# Concurrecy and Parralism in Python

## pyconil 2019
### by Guy Doulberg

# Talk Metadata 

# Who am I?


* My name is Guy Doulberg
* I work in Satellogic
* I have been developing in python in the last 3 years



# Why am I doing this talk?



* Because it is important to every python developer
* Becasue I was happy to hear this talk 2 years ago when I had the need to concurrency


# What am I going to talk about?





* What is Concucurency and Parralism
* How to implement softwares that use Concurrency and Parraslism in the python stadard library 
* How to implement Concurrency and Parraslism acrross hosts (cluster)


# Which python?


* python 3.7
* I don't know enough about python 2.7

# Theortical background

# Concurrency

Consider you have two or more tasks that you need to execute on the same time.
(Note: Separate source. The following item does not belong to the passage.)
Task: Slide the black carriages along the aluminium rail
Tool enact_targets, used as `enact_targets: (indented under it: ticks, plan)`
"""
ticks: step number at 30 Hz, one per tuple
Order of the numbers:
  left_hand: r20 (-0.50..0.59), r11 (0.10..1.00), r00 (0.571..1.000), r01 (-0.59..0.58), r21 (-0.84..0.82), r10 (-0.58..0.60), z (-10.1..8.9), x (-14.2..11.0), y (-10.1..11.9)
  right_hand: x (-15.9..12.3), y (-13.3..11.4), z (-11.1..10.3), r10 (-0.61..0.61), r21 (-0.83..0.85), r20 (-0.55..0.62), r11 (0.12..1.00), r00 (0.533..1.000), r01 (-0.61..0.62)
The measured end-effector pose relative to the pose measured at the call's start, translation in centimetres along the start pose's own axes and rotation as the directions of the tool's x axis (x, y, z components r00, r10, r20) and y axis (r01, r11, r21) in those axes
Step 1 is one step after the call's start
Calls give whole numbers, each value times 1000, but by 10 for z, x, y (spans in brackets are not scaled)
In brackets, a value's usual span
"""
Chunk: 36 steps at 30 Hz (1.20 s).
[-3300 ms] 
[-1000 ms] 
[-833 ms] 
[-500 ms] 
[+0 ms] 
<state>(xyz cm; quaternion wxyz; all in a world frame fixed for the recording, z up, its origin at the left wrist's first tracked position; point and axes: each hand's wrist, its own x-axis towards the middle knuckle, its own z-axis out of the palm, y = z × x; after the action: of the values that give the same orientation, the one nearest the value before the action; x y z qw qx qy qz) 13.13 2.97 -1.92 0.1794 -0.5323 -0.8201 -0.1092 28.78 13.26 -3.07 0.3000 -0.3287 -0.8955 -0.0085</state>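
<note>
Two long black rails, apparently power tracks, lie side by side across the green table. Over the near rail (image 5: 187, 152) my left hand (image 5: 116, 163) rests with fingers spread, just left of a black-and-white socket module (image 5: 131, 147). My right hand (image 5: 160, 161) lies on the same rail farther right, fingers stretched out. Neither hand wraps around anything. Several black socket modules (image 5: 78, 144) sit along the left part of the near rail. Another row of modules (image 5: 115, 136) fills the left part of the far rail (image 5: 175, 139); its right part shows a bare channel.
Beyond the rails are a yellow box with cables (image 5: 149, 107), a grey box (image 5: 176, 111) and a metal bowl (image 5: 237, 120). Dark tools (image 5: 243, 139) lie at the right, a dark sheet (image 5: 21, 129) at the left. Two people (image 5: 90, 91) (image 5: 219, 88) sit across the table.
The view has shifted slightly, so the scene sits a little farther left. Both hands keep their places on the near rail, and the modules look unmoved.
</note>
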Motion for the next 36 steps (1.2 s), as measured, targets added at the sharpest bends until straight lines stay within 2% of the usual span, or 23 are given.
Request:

The tasks can start, work on the same time. 



# Parralism 

Consider you have two or more tasks that run exactly on the same time (in parralel paths).

![image](http://koliber.ir/wp-content/uploads/2018/07/cvp-300x300.jpeg)

# IO bound vs CPU bound

When programing, you should consider to either run you code concurrenty or in parallel, when:






* Your program can run faster if it uses more computing units (CPUs) - **CPU bound**


* Your program can run faster if it uses more bandwidth or reading/writing to several sources. - **IO bound**

It is important to identify the nature of your program becasue each of the bounds:



* Adding more compute units to IO bounded program will not help it -  (might do worst)

* Running tasks that can use only one CPU on a CPU bounded task will not help either.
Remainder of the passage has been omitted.